ASSIGNMENT – Return, exactly as written, every line from the first line of the data below through the line that contains "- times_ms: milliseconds".

GIVEN DATA –
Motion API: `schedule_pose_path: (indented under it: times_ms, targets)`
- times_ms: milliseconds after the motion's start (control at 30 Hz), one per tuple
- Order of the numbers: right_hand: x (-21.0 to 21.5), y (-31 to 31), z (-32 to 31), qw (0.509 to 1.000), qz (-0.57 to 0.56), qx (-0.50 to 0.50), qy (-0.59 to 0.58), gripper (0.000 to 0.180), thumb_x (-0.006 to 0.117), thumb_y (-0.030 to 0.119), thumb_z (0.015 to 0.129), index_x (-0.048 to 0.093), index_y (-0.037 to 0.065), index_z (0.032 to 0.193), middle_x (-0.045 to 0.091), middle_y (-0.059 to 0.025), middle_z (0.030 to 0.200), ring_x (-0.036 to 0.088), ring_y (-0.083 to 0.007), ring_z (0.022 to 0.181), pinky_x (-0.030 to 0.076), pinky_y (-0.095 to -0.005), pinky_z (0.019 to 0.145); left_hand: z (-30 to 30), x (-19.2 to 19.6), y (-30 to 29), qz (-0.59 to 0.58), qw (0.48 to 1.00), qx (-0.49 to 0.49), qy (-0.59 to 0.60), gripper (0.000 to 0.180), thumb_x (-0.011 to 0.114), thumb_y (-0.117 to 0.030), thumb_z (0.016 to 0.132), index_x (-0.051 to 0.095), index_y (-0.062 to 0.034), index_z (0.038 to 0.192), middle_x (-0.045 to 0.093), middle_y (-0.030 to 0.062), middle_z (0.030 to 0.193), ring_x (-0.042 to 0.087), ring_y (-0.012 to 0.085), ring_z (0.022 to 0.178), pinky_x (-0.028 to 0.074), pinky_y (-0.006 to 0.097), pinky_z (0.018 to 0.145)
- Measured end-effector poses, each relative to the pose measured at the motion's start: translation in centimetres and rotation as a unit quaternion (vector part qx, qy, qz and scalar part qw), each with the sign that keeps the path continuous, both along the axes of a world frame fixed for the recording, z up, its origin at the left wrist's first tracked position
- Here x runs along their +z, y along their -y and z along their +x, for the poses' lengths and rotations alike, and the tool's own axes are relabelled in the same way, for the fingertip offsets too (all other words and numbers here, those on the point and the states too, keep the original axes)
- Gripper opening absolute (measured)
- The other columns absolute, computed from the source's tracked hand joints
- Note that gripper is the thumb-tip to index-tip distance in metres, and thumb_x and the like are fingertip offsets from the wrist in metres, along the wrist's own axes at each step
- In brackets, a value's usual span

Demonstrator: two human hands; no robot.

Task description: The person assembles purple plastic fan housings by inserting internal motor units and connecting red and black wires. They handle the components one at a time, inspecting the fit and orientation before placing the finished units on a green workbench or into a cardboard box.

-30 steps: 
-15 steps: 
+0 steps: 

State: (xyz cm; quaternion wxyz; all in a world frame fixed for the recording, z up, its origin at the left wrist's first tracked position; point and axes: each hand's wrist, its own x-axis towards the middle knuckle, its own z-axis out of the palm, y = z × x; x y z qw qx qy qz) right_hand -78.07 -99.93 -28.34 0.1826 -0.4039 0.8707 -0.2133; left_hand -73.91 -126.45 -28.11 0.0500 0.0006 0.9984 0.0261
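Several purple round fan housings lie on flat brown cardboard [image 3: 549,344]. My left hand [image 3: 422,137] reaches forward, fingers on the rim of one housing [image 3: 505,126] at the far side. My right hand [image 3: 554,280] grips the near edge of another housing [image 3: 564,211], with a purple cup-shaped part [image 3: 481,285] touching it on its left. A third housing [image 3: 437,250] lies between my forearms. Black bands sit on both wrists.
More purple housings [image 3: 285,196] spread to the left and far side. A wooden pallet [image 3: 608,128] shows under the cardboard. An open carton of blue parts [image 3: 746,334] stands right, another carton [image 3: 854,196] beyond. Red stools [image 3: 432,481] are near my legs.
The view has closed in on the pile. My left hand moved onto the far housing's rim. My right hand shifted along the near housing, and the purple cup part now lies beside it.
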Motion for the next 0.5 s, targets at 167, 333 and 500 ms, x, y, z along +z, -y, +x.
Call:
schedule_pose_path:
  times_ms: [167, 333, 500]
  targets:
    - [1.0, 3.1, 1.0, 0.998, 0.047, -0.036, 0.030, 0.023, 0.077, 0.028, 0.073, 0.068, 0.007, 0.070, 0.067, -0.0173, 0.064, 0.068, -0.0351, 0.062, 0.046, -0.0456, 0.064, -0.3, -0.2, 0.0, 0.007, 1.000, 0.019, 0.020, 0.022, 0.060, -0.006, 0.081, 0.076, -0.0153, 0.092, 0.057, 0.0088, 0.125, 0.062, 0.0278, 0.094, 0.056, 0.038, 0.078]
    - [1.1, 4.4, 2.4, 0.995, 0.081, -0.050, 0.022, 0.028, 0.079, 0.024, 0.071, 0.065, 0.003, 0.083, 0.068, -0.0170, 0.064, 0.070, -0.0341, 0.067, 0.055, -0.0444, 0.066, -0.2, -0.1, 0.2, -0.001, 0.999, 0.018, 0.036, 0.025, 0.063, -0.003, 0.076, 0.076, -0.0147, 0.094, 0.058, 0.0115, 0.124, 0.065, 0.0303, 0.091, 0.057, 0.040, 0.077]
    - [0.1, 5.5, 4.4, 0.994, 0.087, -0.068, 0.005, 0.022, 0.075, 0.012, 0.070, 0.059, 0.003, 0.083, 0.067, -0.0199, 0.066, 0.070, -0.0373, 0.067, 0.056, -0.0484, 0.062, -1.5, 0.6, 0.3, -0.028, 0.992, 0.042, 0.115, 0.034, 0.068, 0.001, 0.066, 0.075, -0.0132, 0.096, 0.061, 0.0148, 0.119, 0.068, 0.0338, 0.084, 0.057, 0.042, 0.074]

SOLUTION TO THIS EXERCISE –
Motion API: `schedule_pose_path: (indented under it: times_ms, targets)`
- times_ms: milliseconds after the motion's start (control at 30 Hz), one per tuple

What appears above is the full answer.